Commissioner Ken Cornell makes a motion to move forward with the Central Receiving Facility

BY JENNIFER CABRERA

Bottom line: The County Commission voted to move forward with a brick-and-mortar mental health Central Receiving Facility, co-located with Meridian Behavioral Health Services. They have budgeted $500,000 from their general fund plus $1.5 million in ARPA funds, and they are asking the City of Gainesville to also increase their contribution from $250,000 to $500,000. They hope a Central Receiving Facility will improve the experience of residents who struggle with mental health issues and are often brought to the jail because of a lack of other immediate options in a crisis.

At their May 10 Regular Meeting, the Alachua County Commission discussed options for a Central Receiving System for Alachua County.

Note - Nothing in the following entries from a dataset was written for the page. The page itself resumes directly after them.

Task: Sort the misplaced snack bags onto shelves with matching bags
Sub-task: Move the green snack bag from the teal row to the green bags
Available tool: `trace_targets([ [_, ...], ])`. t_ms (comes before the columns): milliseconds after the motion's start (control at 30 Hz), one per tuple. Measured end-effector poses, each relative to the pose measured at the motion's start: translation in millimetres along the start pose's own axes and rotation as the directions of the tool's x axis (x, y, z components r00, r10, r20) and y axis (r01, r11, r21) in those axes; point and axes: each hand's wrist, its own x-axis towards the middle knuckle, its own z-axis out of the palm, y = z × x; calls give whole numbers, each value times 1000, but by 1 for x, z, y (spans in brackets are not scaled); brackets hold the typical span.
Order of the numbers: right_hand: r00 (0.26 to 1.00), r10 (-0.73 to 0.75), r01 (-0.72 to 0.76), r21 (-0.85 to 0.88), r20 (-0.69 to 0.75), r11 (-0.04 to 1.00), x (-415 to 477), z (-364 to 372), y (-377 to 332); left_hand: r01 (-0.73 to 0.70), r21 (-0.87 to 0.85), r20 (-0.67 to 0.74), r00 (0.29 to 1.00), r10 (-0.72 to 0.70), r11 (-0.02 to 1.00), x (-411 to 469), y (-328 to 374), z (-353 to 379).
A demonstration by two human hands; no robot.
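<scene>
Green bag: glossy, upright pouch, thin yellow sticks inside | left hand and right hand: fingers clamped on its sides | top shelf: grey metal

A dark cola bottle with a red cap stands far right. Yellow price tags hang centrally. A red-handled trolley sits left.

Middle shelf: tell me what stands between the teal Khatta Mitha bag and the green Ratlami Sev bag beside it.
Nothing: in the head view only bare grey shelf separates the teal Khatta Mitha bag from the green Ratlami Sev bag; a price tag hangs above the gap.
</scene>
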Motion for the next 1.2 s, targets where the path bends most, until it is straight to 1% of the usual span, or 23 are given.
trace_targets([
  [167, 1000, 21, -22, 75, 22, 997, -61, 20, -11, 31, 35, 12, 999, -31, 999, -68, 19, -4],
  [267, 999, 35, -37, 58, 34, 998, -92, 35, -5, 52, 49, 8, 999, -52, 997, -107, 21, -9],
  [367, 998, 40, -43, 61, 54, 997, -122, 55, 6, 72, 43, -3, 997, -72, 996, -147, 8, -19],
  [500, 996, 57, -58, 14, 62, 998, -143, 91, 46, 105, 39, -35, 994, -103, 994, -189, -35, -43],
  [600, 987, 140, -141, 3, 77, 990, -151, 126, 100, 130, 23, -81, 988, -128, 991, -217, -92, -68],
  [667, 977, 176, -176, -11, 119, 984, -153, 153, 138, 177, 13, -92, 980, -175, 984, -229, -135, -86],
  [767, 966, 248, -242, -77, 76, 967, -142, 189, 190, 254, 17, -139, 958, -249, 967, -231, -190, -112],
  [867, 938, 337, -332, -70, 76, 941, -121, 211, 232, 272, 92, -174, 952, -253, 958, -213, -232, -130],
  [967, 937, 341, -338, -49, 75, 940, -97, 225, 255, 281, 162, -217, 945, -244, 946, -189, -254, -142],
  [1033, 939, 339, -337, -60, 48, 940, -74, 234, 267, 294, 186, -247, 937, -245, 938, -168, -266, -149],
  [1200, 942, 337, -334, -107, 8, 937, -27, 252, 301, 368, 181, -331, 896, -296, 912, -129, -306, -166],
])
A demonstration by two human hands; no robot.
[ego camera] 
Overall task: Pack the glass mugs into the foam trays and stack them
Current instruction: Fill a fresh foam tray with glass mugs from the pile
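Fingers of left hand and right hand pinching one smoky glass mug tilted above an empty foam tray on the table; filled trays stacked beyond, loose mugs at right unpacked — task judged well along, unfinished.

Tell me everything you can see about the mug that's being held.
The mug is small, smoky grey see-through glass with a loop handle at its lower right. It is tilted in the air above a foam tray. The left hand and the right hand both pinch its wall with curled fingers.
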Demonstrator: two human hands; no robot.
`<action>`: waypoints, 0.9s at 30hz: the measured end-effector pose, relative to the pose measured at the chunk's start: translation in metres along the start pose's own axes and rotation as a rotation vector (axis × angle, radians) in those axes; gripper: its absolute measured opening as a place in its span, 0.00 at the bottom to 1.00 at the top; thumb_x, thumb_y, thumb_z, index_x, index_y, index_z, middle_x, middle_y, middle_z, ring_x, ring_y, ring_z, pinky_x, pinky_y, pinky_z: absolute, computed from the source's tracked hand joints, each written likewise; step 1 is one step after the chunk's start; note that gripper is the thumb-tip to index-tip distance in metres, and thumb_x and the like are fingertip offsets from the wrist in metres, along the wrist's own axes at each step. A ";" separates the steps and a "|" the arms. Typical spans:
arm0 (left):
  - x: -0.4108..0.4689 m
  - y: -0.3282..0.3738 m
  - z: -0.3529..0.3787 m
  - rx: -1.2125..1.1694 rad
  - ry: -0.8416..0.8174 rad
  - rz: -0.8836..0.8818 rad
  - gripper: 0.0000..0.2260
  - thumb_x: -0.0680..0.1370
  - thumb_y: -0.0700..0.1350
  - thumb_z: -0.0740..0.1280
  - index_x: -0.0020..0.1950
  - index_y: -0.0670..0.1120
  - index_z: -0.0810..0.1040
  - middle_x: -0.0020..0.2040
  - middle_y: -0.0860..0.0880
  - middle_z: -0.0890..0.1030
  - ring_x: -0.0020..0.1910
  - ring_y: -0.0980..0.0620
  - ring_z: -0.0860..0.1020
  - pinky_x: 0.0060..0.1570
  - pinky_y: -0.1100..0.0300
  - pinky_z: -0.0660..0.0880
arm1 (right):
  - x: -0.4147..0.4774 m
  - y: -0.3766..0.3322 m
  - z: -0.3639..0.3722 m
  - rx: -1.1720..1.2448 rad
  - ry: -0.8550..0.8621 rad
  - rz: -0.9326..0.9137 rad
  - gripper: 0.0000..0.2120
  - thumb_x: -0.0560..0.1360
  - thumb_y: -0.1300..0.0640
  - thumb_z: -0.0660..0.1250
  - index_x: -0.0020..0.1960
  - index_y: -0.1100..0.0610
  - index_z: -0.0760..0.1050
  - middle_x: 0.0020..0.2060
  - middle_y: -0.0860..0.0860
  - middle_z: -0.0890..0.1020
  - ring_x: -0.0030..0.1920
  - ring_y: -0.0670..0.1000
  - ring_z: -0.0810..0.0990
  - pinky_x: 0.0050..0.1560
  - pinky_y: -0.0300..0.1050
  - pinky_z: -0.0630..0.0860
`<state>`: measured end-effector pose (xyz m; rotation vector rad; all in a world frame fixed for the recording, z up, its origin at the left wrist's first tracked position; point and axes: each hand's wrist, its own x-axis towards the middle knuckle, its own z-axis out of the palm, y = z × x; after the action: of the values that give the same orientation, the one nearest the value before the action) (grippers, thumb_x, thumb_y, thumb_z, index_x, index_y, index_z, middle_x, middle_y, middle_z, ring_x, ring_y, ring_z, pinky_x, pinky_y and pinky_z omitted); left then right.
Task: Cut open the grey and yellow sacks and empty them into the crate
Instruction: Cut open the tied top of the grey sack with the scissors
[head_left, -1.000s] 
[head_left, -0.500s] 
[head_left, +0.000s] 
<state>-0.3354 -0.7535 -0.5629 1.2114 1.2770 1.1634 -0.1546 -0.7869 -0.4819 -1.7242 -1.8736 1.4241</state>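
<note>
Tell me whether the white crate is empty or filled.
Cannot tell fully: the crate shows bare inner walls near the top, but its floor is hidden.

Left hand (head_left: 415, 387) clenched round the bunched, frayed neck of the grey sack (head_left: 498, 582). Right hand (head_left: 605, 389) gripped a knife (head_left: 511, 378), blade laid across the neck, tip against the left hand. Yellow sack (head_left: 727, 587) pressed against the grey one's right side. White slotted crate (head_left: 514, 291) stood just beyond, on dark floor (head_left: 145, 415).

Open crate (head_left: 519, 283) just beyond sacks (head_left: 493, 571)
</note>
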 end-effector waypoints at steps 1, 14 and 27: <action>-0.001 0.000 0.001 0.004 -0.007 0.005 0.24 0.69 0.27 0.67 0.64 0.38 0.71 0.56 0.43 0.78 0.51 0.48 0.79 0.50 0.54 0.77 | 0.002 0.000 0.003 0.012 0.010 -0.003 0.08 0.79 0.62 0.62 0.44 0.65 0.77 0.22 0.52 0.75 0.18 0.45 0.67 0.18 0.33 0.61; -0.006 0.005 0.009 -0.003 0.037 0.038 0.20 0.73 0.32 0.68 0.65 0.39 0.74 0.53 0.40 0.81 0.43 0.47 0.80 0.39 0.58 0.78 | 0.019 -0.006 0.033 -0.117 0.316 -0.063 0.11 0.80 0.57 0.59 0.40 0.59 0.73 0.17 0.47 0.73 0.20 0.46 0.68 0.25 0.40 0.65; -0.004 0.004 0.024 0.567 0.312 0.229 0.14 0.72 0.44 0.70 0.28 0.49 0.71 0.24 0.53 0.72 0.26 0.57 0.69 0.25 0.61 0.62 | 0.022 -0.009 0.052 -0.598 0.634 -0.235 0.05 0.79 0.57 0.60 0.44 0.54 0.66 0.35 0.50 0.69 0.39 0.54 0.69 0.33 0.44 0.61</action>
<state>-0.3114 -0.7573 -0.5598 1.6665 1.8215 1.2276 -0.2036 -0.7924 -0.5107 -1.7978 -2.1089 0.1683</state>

Deputy County Manager Carl Smart said that staff had considered a standalone system in its own building, a virtual triage system, and co-locating the County’s program with an existing Crisis Stabilization Unit. 

Stuart Wegener, Criminal Justice Liaison to the Department of Court Services, said the county commission’s motion in August of 2021 was: 1) Staff should direct and organize funding to move forward with the idea of a Central Receiving Facility (CRF); 2) Authorize the chair to send a letter of invitation to the City of Gainesville and to area hospitals to participate in the program operationally and financially; 3) Develop plans for an operational and oversight entity for the CRF; 4) Work together with Meridian to produce a 3-5 year plan that shows partners and funding sources with the goal that this could be sustainable without ongoing allocations from the County’s general fund. Wegener said that staff had turned to the Alachua County Public Safety Coordinating Council (PSCC) to help gather facts and develop ideas because the goal of the PSCC is to explore ways to reduce the burden on the jail, and a CRF helps address over-utilization of the jail and takes pressure off the existing system of crisis services through a coordinated system of care. Staff then developed a subcommittee of the PSCC that included PSCC members and community stakeholders. 

David Johnson, Program Manager of the County’s Justice and Mental Health Grant Collaboration Program, said that staff doesn’t recommend the virtual triage option, which would be “using [iPads] basically in the back of cop cars to connect persons in crisis directly to a mental health therapist.” He said that could be a complementary program to a CRF, but staff focused on the standalone and co-located options. He said that a CRF that is on-site at a Crisis Stabilization Unit (CSU) would reduce transportation costs because patients would just walk through a door if staff decided the CSU was the best option for them. However, the existing CSUs are not centrally located in the county or the City of Gainesville. He said that agreements would also be needed with other receiving facilities, such as partner hospitals, regarding patient transfers.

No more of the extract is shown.